O Sebrae também atua na ponte entre produtores e chefs de cozinha, buscando sensibilizar o mercado para o valor ambiental e cultural do mel. “A pessoa que vai consumir um prato que tem o mel de Jandaíra como um insumo tem que saber que ali tem uma história. Tem uma pessoa que preservou, uma questão cultural envolvida com aquilo ali”, afirma.

Segundo ele, esse tipo de produto pode beneficiar comunidades inteiras, e a experiência de Jandaíra poderá ser replicada em outras regiões, como o Seridó.

Dantas defende ainda que os produtores recebam pelo serviço ambiental prestado, como já ocorre em iniciativas de crédito de carbono. “A gente defende que o produtor que trabalha na preservação receba por isso. É como o crédito de carbono, por exemplo. Se você preserva uma área, naturalmente você pode receber por isso.”

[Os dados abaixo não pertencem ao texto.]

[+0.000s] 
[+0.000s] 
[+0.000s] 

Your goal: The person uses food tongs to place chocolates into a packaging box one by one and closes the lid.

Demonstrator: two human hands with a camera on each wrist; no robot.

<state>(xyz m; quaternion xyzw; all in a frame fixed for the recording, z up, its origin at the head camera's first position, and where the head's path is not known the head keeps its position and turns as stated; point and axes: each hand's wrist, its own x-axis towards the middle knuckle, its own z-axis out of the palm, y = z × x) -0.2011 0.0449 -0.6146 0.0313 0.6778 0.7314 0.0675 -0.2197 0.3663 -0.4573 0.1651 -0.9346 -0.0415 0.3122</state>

Como exemplo de projeto já em andamento, ele cita o “Quintais Mendonça”, desenvolvido em parceria com a CPFL Energias e a State Grid, em comunidades indígenas de João Câmara. “Estamos trabalhando lá com 5 famílias com meliponicultura e 25 com apicultura, junto com ações de educação ambiental, coleta seletiva e replantio. A gente está trabalhando agora com a plantação de 2 mil mudas caatingueiras na região”, detalha.

Francisco vê na meliponicultura mais do que uma fonte de renda: um caminho para manter o povo do Cabeço conectado com sua história, seu território e sua autonomia. “Não adiantava vir de fora uma proposta que não dialogasse com a nossa realidade”, afirma.

Ao escolher valorizar o saber local e a biodiversidade da Caatinga, ele acredita que é possível transformar sem destruir. “O que é que precisa para que a vida das pessoas possa melhorar e que ao mesmo tempo preserve o território? A proposta da Joca vem justamente desse ponto.”